On a full-frame camera, the Sigma vignettes a little wide at f/2.8, but that’s easily correctable if you don’t like it, but otherwise it’s sharp, contrasty and fast to focus. I’ve not tested it myself, but from reviews the vignetting understandably isn’t such an issue on smaller sensor cameras.
See the vignette against the white wall on the left? Canon 5D II w. Sigma 24-70mm f/2.8 IF EX DG HSM at 55mm. f/2.8, 1/1000, ISO 800. Some levels and contrast adjustments - so the vignette wouldn't be so noticeable straight out of camera.
If I’m carrying one camera around, and want it to be more flexible than the Olympus EPL-2 and Panasonic 20mm f/1.7 duo that’s almost always with me, then the 5dII with the Sigma 24-70mm is now my go-to choice.
Early (very early) on Christmas morning, that was the setup I grabbed to photograph Miss F opening her presents. I still adhere to the idea that if you’ve got 2 cameras to hand, a wide prime and a tighter prime offer the best combination for ultimate quality. But when you’re bleary-eyed and only want to have one camera around your neck, then this fast zoom really shines.
I could get the wide establishing shots, and the capture-the-details tighter images without any bother, all while blurring the background and keeping the shutter speed fast without jacking up the ISO too much.
- While it’s lighter and shorter than the Canon 24-70 and has a lens hood you can turn round on the lens and still put the camera down, it’s still pretty chunky. To me, its size and weight are an advantage compared to its competitors, but it’s a lot more substantial than most primes.
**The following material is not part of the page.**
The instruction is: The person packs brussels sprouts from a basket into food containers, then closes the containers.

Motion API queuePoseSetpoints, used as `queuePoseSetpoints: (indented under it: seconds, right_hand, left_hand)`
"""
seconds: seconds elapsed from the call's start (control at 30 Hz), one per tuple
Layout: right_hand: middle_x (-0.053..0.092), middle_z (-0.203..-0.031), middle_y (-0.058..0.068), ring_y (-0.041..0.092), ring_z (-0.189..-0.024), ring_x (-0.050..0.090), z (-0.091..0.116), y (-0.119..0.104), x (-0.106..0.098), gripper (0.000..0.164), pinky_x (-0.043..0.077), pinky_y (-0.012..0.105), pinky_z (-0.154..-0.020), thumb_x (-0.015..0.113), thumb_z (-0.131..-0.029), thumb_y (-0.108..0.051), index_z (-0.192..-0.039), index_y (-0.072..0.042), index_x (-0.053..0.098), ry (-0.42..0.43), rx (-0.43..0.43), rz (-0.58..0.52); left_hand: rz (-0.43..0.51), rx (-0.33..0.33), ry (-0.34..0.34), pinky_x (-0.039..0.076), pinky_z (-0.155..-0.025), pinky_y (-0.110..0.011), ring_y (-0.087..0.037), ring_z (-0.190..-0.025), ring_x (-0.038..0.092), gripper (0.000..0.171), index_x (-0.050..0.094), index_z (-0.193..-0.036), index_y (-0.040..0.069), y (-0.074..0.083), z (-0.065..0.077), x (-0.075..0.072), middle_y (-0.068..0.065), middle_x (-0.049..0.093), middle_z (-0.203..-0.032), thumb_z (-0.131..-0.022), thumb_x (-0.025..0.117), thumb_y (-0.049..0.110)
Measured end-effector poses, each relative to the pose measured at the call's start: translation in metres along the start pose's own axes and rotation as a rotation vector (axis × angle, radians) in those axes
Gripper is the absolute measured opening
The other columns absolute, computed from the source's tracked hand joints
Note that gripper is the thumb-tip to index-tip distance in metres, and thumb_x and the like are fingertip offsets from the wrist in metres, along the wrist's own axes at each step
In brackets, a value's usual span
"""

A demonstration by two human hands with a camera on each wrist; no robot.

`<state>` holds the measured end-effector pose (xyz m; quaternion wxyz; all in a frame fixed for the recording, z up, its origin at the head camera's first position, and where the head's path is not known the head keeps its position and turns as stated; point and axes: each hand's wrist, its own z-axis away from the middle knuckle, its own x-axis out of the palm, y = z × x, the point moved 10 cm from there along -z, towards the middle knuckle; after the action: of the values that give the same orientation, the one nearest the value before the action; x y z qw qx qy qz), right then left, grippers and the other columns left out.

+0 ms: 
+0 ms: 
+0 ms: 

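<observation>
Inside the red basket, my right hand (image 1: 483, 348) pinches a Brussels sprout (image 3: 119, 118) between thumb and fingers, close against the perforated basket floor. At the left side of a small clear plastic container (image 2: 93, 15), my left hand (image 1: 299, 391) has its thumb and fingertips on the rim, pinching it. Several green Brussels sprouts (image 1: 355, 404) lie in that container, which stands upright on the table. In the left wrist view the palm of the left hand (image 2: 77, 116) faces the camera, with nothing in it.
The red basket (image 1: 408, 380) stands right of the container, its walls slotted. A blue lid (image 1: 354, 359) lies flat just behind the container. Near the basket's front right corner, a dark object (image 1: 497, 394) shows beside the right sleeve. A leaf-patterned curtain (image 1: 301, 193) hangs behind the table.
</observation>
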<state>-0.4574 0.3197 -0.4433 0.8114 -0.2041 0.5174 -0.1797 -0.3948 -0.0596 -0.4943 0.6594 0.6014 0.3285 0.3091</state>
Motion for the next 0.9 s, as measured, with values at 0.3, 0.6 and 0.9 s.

- It’s not weather-sealed like the Canon L lenses, and it takes crazy wide 82mm filters, which you probably won’t have to hand from your other lenses.
- I got a good copy this time, but had a dodgy one before. For this much money, you’d like Sigma to get the quality control right, so there’s no messing. So I’d recommend buying it locally or from someone with good returns policy so you can check it out well.
- Great image quality – sharp, with good contrast
- F/2.8 for good low light and narrow depth of field options
- Cheaper than the Canon alternatives
- Built like a tank (except for the weather sealing). So it will take a beating, just don’t take it out in a downpour or sandstorm.
I like this copy of the Sigma 24-70mm f/2.8 IF EX DG HSM . To the point where the Canon 24-105mm went off to eBay, and if you offered me the Canon EF 24-70mm f/2.8L USM in its place, I don’t think I’d take it. Just make sure you get a good one.